==== Data extracts ====
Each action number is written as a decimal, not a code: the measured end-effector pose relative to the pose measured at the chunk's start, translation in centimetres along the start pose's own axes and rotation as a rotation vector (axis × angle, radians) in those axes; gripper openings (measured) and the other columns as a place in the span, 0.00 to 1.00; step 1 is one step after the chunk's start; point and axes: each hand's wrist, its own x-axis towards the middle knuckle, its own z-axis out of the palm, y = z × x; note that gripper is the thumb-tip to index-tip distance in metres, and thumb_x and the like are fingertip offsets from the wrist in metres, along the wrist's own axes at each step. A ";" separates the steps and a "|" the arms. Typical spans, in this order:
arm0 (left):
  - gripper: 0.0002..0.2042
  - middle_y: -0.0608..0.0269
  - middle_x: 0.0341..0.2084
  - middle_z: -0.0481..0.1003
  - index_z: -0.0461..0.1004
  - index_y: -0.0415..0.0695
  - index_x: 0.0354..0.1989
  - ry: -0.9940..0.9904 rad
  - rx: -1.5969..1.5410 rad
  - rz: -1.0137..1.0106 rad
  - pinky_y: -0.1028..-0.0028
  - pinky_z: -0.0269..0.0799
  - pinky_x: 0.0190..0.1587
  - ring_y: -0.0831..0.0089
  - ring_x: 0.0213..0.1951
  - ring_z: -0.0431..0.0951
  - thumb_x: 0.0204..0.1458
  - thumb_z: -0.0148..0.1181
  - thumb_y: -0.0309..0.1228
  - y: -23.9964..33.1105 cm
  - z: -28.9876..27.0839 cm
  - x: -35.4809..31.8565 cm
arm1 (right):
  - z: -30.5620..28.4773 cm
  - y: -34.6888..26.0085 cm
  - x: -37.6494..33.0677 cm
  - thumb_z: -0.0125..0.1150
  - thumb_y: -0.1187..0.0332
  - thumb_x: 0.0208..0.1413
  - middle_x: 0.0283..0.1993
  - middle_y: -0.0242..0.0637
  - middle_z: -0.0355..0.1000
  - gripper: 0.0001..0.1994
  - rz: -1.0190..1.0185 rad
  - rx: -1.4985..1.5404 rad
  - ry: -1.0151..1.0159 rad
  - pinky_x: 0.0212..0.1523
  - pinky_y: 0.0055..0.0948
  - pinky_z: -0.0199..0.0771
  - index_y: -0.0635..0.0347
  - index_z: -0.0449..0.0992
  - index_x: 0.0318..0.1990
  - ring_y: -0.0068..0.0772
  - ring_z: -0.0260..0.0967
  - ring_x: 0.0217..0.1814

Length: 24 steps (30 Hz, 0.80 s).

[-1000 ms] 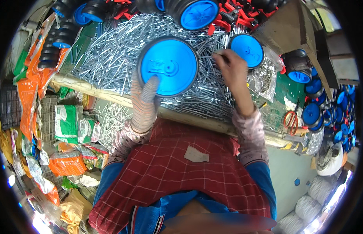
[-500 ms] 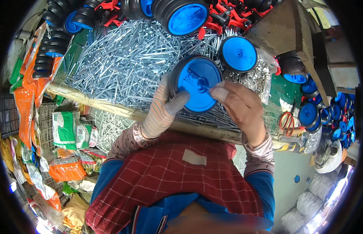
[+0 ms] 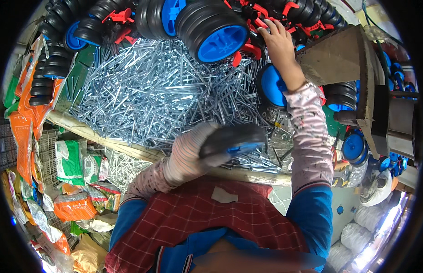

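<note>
A black-tyred wheel with a blue hub [image 3: 238, 135], tilted almost edge-on and blurred, is held in my left hand [image 3: 189, 150], which wears a striped glove. It is above the near edge of a heap of loose metal bolts or pins [image 3: 147, 91]. Stretched out to the far side, my bare right hand [image 3: 280, 48] has its fingers apart over red and black plastic parts [image 3: 253, 20], the tips at or touching them. Another blue-hubbed wheel [image 3: 270, 86] lies beside my right wrist, partly covered by the forearm.
Stacked black wheels [image 3: 211, 34] line the back of the bench. A wooden rail [image 3: 102, 136] runs along its front. At the right juts a board structure [image 3: 352, 68], with more wheels [image 3: 354, 148] beyond it. Plastic bags [image 3: 75, 207] crowd the left side.
My right hand has left the wheel and reached forward to the red and black parts. The left hand has kept the wheel, lowered it and tilted it from face-up to nearly edge-on.
</note>
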 end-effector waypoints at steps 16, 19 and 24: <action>0.15 0.48 0.29 0.77 0.75 0.37 0.26 -0.399 -0.074 0.147 0.66 0.75 0.35 0.59 0.33 0.79 0.56 0.59 0.38 -0.2 1.1 -1.5 | -17.0 -8.7 -13.1 0.54 0.73 0.64 0.36 0.23 0.70 0.06 0.819 2.018 -0.307 0.37 0.16 0.60 0.63 0.73 0.46 0.11 0.61 0.36; 0.11 0.54 0.29 0.77 0.74 0.40 0.27 -0.414 0.033 0.197 0.70 0.77 0.33 0.63 0.33 0.80 0.52 0.66 0.35 0.0 1.5 -1.3 | -17.6 -8.7 -13.4 0.55 0.73 0.64 0.33 0.21 0.69 0.06 0.663 1.824 -0.309 0.36 0.14 0.58 0.62 0.73 0.45 0.09 0.59 0.35; 0.12 0.61 0.28 0.78 0.74 0.42 0.29 -0.463 0.114 0.124 0.72 0.76 0.32 0.67 0.30 0.80 0.53 0.65 0.38 -0.3 1.5 -1.0 | -19.8 -8.5 -12.4 0.59 0.73 0.58 0.36 0.31 0.69 0.06 0.462 1.475 -0.308 0.40 0.23 0.63 0.64 0.73 0.41 0.21 0.63 0.38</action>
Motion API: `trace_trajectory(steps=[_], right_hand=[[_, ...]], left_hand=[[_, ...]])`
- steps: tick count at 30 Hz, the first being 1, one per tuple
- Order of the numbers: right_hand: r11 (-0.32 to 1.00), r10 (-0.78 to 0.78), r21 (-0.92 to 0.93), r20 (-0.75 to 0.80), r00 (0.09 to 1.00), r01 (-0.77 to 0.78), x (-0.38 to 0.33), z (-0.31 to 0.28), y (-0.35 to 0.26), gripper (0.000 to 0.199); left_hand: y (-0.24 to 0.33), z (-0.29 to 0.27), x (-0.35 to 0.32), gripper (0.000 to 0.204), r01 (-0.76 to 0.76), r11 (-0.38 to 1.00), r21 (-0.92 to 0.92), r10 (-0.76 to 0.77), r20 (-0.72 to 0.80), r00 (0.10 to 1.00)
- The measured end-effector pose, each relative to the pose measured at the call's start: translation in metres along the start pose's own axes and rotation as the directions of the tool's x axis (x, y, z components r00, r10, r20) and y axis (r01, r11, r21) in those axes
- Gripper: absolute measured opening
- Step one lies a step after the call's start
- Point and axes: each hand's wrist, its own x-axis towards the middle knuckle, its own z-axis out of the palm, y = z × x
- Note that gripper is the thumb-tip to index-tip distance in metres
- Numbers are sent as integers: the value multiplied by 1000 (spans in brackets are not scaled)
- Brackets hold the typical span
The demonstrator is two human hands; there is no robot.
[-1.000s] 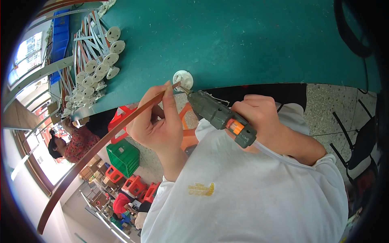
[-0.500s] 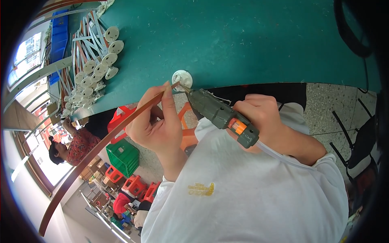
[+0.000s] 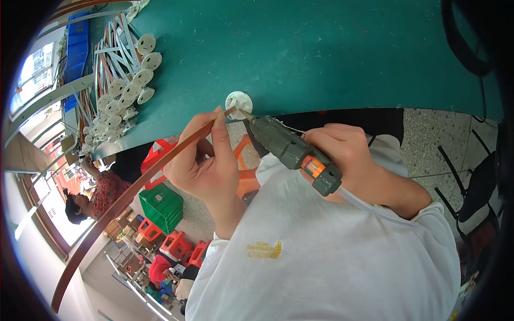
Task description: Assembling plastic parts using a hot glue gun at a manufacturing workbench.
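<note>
Head view, sole camera. Left hand [image 3: 201, 160]: grip closed, thumb and index finger pinching a long brown strip [image 3: 120, 203] close to its upper end. From the pinch, the strip runs down and leftward across the view; its curve is partly lens bending. The pinched end lies at the lower part of a round white disc [image 3: 241, 98], which rests on the green surface [image 3: 332, 59] close to its near edge. Whether strip and disc touch: cannot tell.

Right hand [image 3: 342, 152]: grip clamped around the body of a dark green glue gun [image 3: 284, 147], nozzle directed up and left at the disc, tip just beside the strip's end. Contact of tip with either part cannot be resolved. Trigger hidden by the hand. Orange part visible in the gun's rear section; pale cord [image 3: 369, 207] passes from behind the gun along the right forearm. Fine pale strand noted along the gun's upper side.

Far left of the surface: cluster of white discs [image 3: 143, 78] with brown and grey strips attached, overlapping; blue bin [image 3: 77, 45] beyond. Below left: red stool [image 3: 151, 160] near a green basket [image 3: 161, 208], and a person in a patterned top [image 3: 110, 192].
</note>
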Motion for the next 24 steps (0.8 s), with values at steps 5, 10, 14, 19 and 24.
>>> trace_trajectory(steps=[5,10,14,19,24], right_hand=[[999,28,-16,23,999,-28,-2,-2,-1,27],[999,50,-19,8,999,-49,3,-6,-4,29],[987,79,-147,54,995,-71,14,-30,-25,31],[997,-29,-76,-47,998,25,21,-69,-30,29],[983,-12,163,-377,926,79,21,-109,-3,24]], left_hand=[[1,5,0,9,23,999,-39,-26,-75,997],[4,3,1,11,-5,1000,-23,5,-19,1000],[4,3,2,10,-13,1000,-20,13,-11,1000],[6,-3,15,11,23,999,-36,-26,-88,996],[0,-3,61,5,-43,999,-32,36,-192,981]])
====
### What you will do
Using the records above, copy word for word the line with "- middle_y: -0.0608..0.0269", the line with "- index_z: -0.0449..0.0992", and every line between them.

### Result of this task
  - middle_y: -0.0608..0.0269
  - middle_x: 0.0341..0.2084
  - middle_z: -0.0481..0.1003
  - index_z: -0.0461..0.1004
  - index_y: -0.0415..0.0695
  - index_x: 0.0354..0.1989
  - ry: -0.9940..0.9904 rad
  - rx: -1.5969..1.5410 rad
  - rz: -1.0137..1.0106 rad
  - pinky_y: -0.1028..-0.0028
  - pinky_z: -0.0269..0.0799
  - pinky_x: 0.0190..0.1587
  - ring_y: -0.0831..0.0089
  - ring_x: 0.0213..0.1951
  - ring_z: -0.0431..0.0951
  - thumb_x: 0.0204..0.1458
  - thumb_z: -0.0148..0.1181
  - thumb_y: -0.0309..0.1228
  - y: -23.9964..33.1105 cm
  - z: -28.9876..27.0839 cm
  - x: -35.4809..31.8565 cm
arm1 (right):
  - z: -30.5620..28.4773 cm
  - y: -34.6888..26.0085 cm
  - x: -37.6494..33.0677 cm
  - thumb_z: -0.0125..0.1150
  - thumb_y: -0.1187..0.0332
  - thumb_x: 0.0208..0.1413
  - middle_x: 0.0283..0.1993
  - middle_y: -0.0242..0.0637
  - middle_z: -0.0355..0.1000
  - gripper: 0.0001..0.1994
  - rz: -1.0190..1.0185 rad
  - rx: -1.4985..1.5404 rad
  - ry: -1.0151..1.0159 rad
  - pinky_x: 0.0212..0.1523
  - pinky_y: 0.0055..0.0948
  - pinky_z: -0.0199..0.0771
  - index_y: -0.0635..0.0347
  - index_z: -0.0449..0.0992

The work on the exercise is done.